Effectiveness of trichostatin A as a potential candidate for anticancer therapy in non-small-cell lung cancer.
MedLine Citation:
PMID:  16488717     Owner:  NLM     Status:  MEDLINE    
BACKGROUND: A well-known histone deacetylase inhibitor, trichostatin A, was applied to non-small-cell lung cancer cells to determine whether inhibition of histone deacetylase leads to the production of proteins that either arrest tumor cell growth or lead to tumor cell death. METHODS: Trichostatin A (0.01 to 1.0 micromol/L) was applied to one normal lung fibroblast and four non-small-cell lung cancer lines, and its effect was determined by flow cytometry, annexin-V staining, immunoprecipitation, and Western blot analysis. RESULTS: Trichostatin A demonstrated tenfold greater growth inhibition in all four non-small-cell lung cancer lines compared with normal controls, with a concentration producing 50% inhibition ranging from 0.01 to 0.04 micromol/L for the tumor cell lines and 0.7 micromol/L for the normal lung fibroblast line. Trichostatin A treatment reduced the percentage of cells in S phase (10% to 23%) and increased G1 populations (10% to 40%) as determined by flow cytometry.

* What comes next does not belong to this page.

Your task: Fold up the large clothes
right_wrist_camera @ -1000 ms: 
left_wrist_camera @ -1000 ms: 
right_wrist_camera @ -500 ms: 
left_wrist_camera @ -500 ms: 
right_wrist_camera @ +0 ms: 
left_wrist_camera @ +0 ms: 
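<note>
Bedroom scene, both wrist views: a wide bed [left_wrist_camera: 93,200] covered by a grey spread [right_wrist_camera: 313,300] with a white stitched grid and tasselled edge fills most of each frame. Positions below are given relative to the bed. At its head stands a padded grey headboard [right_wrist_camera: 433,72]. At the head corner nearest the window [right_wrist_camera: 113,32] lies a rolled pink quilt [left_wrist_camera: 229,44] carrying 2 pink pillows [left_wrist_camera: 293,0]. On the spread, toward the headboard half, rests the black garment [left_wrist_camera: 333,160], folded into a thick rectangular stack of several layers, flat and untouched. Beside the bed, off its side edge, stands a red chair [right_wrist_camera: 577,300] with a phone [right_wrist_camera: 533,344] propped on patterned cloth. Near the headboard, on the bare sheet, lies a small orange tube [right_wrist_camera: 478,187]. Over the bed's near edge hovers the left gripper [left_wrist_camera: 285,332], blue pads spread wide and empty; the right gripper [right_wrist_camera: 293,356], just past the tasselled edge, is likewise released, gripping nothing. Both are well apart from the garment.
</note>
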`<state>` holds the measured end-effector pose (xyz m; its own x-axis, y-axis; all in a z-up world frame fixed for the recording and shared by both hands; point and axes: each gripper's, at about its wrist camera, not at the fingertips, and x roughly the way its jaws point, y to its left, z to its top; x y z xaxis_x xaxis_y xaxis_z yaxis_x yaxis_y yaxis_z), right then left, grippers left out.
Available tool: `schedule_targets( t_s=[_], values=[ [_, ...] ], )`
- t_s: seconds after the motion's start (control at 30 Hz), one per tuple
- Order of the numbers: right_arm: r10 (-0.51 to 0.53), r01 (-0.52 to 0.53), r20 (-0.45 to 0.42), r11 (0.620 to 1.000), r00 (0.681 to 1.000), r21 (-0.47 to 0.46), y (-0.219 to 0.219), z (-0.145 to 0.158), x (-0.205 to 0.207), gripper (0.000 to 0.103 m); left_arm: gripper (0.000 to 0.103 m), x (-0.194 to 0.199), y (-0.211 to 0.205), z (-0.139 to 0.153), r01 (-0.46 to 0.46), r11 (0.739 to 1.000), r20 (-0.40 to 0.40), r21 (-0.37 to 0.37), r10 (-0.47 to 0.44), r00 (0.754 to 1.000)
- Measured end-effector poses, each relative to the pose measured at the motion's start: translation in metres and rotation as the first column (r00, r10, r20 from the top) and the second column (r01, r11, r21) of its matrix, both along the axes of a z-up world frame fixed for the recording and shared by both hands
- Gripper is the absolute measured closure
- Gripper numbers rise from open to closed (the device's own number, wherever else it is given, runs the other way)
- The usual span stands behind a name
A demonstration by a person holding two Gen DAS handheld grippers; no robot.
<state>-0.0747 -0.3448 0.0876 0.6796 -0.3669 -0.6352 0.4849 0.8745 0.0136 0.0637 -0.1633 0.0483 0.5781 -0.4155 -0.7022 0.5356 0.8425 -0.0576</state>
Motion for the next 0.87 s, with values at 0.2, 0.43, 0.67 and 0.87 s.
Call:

Both annexin-V binding assay and upregulation of the protein, gelsolin (threefold to tenfold), demonstrated that the tumor cells were apoptotic, whereas normal cells were predominantly in cell cycle arrest. Trichostatin A increased histone H4 acetylation and expression of p21 twofold to 15-fold without significant effect on p16, p27, CDK2, and cyclin D1. CONCLUSIONS: Collectively, these data suggest that inhibition of histone deacetylation may provide a valuable approach for lung cancer treatment. We evaluated trichostatin A as a potential candidate for anticancer therapy in non-small-cell lung cancer.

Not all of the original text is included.